For CIVICITY, the first residency cycle, designers Pete Fung and Studio-Method (Riel Bessai and Pedro Daniel Pantaleone) were invited to spend two months immersed in Milan’s urban, social, environmental and cultural ecosystems. Rooted in the Latin civis (citizen), the project placed emphasis on connections between people, place and participation.
Starting in March 2025, the residents developed site-specific strategies that critiqued, reimagined or addressed the impact of Milan Design Week on pressing urban challenges. They worked from two local partner organisations:
When this first cycle concludes in early 2026, a new residency period will begin, continuing to build on the insights generated.
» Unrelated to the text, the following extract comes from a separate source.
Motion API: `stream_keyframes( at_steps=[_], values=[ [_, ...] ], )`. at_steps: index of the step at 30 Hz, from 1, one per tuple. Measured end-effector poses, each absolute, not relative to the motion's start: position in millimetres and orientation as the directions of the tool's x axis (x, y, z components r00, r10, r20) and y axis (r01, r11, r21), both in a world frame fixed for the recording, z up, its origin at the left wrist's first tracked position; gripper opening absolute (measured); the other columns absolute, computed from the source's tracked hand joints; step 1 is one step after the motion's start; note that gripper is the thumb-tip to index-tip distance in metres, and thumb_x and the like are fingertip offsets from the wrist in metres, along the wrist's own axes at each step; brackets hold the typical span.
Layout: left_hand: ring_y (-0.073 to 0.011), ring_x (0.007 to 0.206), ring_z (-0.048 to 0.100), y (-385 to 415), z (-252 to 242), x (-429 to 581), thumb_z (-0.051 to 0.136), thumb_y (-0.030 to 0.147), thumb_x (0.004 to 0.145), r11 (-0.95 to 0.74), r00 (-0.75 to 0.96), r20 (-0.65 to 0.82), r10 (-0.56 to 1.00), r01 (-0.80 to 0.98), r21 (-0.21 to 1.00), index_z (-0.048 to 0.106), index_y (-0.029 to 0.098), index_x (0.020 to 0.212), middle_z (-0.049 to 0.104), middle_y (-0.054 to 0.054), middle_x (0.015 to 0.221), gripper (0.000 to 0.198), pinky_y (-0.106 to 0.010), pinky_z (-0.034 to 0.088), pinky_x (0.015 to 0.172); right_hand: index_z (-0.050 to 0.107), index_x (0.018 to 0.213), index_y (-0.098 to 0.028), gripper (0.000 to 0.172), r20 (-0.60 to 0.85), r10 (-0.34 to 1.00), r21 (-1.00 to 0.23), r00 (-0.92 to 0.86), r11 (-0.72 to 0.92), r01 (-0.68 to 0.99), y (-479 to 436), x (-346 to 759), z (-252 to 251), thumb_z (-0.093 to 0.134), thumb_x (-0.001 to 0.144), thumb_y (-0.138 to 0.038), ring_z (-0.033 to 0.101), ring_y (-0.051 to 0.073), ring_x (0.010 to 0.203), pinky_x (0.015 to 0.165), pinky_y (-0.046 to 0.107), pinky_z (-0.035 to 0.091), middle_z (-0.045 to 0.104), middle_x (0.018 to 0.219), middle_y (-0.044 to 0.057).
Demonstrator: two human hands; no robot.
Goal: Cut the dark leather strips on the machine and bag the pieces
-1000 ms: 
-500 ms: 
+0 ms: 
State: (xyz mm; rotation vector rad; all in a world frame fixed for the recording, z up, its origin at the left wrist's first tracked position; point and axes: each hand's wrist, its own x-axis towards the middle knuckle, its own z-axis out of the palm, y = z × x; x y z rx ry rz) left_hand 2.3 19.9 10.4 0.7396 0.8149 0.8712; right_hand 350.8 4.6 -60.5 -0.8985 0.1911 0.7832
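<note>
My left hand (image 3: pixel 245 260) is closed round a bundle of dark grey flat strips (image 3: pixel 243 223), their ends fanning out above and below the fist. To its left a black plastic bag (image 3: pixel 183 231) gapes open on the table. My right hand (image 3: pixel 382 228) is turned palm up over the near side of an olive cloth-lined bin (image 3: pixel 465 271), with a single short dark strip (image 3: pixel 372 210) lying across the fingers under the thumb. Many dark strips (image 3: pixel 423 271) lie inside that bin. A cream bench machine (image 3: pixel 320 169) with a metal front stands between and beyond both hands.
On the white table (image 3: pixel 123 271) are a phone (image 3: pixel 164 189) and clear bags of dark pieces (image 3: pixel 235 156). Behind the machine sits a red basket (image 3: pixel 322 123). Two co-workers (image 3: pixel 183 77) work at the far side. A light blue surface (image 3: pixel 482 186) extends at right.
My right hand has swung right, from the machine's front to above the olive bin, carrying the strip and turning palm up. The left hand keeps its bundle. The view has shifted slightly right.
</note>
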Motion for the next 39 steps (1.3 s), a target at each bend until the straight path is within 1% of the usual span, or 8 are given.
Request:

CIVICITY was launched at Villa Mirabello during Milan Design Week on 9 April 2025. The event shared the residents’ first insights and brought together local partners, experts and international guests in a discussion moderated by Angela Rui. The designers’ final presentations will follow one year later at Milan Design Week 2026, alongside the findings of the next residents. CIVICITY will also be part of Dutch Design Week 2025 in Eindhoven.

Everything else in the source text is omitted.